Paradoksu tego doświadczył kiedyś Zbigniew Herbert. W wywiadzie udzielonym ITD zapytany, czy wierzy w Boga, odpowiedział: „Julian Przyboś zapytał mnie kiedyś o to samo. Wtedy nie bardzo wierzyłem, miałem wątpliwości potężne, ale odpowiedziałem: tak. I wówczas zacząłem wierzyć. Przyboś zdziwił się: Pan, taki intelektualista, wierzy w tego ukrzyżowanego niewolnika? Ale im bardziej mi lżył, tym bardziej się w tej wierze umacniałem”. Paradoks? Może, ale zawsze obecny wśród wierzących. Pod koniec II wieku pisał pewien wyznawca Chrystusa do Diogeneta o chrześcijanach:

„Posyła się ich na śmierć, a oni w niej otrzymują życie.
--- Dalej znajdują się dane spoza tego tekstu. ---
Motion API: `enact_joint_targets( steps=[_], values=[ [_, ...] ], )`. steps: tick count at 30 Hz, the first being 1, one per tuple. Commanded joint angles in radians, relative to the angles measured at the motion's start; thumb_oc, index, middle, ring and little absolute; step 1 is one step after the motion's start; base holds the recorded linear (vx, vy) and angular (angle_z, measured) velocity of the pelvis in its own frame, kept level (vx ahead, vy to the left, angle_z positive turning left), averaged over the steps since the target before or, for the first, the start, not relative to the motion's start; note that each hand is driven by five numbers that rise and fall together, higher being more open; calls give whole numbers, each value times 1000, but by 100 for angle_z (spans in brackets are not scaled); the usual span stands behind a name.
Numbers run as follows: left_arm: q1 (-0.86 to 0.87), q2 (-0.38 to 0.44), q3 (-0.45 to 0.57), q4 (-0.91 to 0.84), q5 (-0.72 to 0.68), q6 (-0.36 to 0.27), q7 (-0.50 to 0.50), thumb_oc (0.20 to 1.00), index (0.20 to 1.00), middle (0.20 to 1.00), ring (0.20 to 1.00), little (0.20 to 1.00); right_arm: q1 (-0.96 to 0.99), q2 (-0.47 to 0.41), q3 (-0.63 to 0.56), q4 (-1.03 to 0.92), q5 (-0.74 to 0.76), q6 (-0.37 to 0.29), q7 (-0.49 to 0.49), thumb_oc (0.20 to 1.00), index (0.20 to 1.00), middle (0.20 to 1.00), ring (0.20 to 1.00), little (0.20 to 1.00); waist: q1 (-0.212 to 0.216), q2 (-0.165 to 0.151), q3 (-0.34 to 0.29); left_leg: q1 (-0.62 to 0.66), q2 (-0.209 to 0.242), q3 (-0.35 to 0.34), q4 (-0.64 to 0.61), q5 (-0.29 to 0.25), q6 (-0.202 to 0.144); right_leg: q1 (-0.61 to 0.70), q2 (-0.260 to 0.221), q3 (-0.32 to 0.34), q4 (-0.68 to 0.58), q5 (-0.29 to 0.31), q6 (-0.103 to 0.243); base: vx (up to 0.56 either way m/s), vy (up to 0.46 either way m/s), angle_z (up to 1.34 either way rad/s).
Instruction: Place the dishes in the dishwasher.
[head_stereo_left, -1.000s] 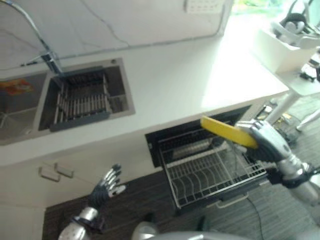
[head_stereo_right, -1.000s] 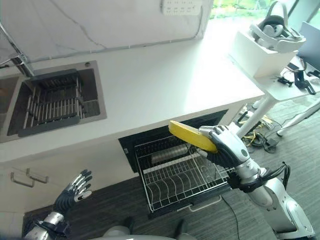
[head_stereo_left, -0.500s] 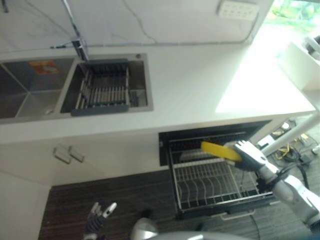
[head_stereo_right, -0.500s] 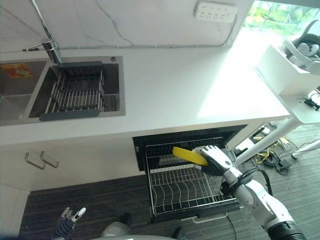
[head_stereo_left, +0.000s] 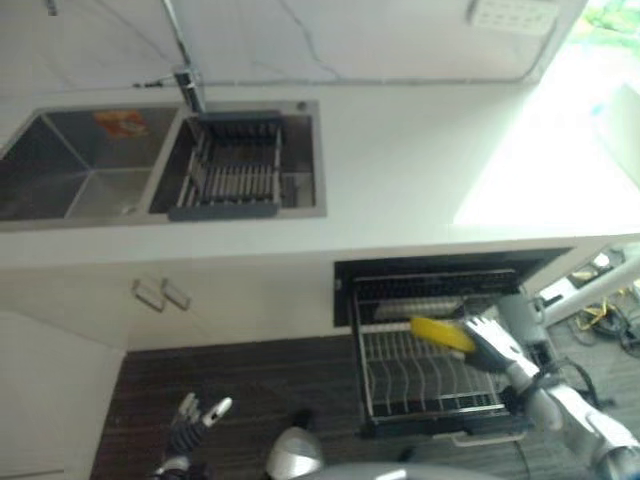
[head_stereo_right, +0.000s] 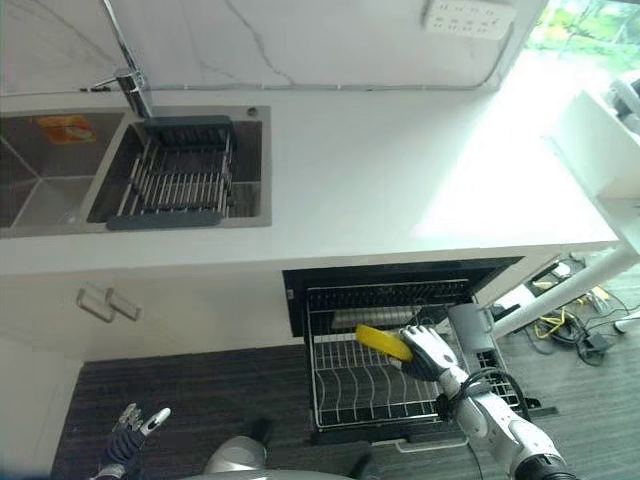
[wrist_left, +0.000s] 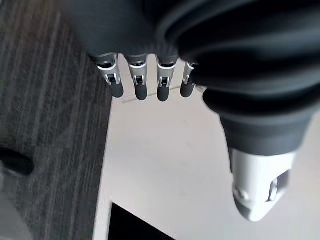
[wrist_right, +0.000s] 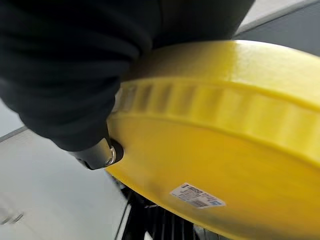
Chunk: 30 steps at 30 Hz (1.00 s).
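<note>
White counter (head_stereo_right: 400, 180) with sink (head_stereo_right: 60, 185) above the open dishwasher (head_stereo_right: 395, 290), its wire rack (head_stereo_right: 375, 375) pulled out. Right hand (head_stereo_right: 428, 352) grips yellow plate (head_stereo_right: 383, 341) over the rack; right wrist view shows plate underside with a sticker (wrist_right: 197, 195). Left hand (wrist_left: 145, 82) hangs near floor, fingers straight.

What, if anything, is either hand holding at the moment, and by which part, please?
The right hand holds a yellow plate by its rim, over the dishwasher rack. The left hand holds nothing.
</note>
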Motion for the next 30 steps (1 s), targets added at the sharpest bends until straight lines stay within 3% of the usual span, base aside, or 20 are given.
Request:
enact_joint_targets(
  steps=[1,8,12,23,28,30],
  values=[
    [-84,75,-77,-61,30,-47,10,1000,1000,1000,1000,1000,-179,-23,49,24,19,46,-148,200,200,200,200,200,35,32,21,-51,43,53,8,-19,-17,-31,-84,0,95,-49,73,-192,-4,11],
    [-184,128,-151,-86,-59,-56,9,1000,1000,1000,1000,1000,-452,-78,160,168,13,178,-192,200,200,200,200,200,57,107,135,-160,28,30,19,11,-18,-131,-110,-1,118,-41,64,-248,-5,15],
    [-223,139,-177,-90,-114,-73,14,1000,1000,1000,1000,1000,-565,-119,210,237,57,206,-165,200,200,200,200,200,57,126,172,-193,21,35,13,18,-14,-172,-117,4,118,-33,66,-173,-13,2],
    [-265,150,-197,-149,-194,-79,32,1000,1000,1000,1000,1000,-732,-164,293,386,6,240,-75,200,200,200,200,200,61,131,201,-227,21,52,3,27,-9,-226,-111,19,117,-24,65,-65,-4,-3],
    [-279,161,-182,-143,-195,-76,38,1000,1000,1000,1000,1000,-719,-152,325,439,-85,241,-32,200,200,200,200,200,67,120,208,-233,24,54,2,29,-7,-234,-109,17,121,-25,65,-13,-39,0],
    [-283,162,-174,-138,-185,-81,39,1000,1000,1000,1000,1000,-726,-141,356,454,-190,263,-36,200,200,200,200,200,76,115,213,-231,27,55,4,25,-10,-231,-105,14,122,-29,65,-3,-73,1]
  ],
)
Są ubogimi, a wzbogacają wszystkich… Są pogardzani, a uważają to za tytuł do chwały… Gdy wyrządza się im krzywdę, oni błogosławią; gdy traktowani są haniebnie, oni odpowiadają szacunkiem. Mimo że czynią dobrze, karze się ich, jakby byli złoczyńcami. Gdy muszą znosić karę, cieszą się, jakby im ktoś dawał życie… Słowem chrześcijanie są tym dla świata, czym dusza dla ciała”.

Marzenie przy meczecie

Droga szabatowa w tradycji żydowskiej to około tysiąca ośmiuset metrów. Właśnie w takiej odległości od murów starej części Jerozolimy, na stokach Góry Oliwnej, położony jest meczet upamiętniający wniebowstąpienie Chrystusa. To właśnie tu czterdzieści dni po zmartwychwstaniu Jezus wyprowadził swoich uczniów „i podniósłszy ręce błogosławił ich. A kiedy ich pobłogosławił, rozstał się z nimi i został uniesiony do nieba” (Łk 24,50–51). Meczet Wniebowstąpienia? Czy to nie paradoks? Owszem. A wszystko przez zawiłe losy historii. Pierwszy kościół powstał tu już w IV wieku. Został znacznie przebudowany przez krzyżowców. Jednak już w 1187 roku został zamieniony przez Saladyna, sułtana Egiptu i Syrii, na meczet. I tak pozostało.

Szczyt Góry Oliwnej po niemal dwóch tysiącleciach stał się świadkiem innego znamiennego wydarzenia. Wieczorem 5 stycznia 1964 roku patriarcha Konstantynopola Atenagoras i papież Paweł VI spotkali się tu i wymienili pocałunek pokoju. Pięćdziesiąt pięć lat temu. Było to pierwsze od stuleci spotkanie najwyższych władz dwóch bratnich Kościołów. Patriarcha mówił: „Chrześcijaństwo żyje od wieków w nocy podziału. Oczy zmęczyły się już ciągłym wypatrywaniem w ciemności. Oby nasze spotkanie było zapowiedzią świetlanego i błogosławionego dnia, kiedy przyszłe pokolenia chrześcijan, uczestnicząc w tym samym Kielichu najdroższego Ciała i Krwi Pana, w miłości, pokoju i jedności chwalić będą jednego Pana i Zbawcę wszystkich”.

Oby to marzenie stało się rzeczywistością!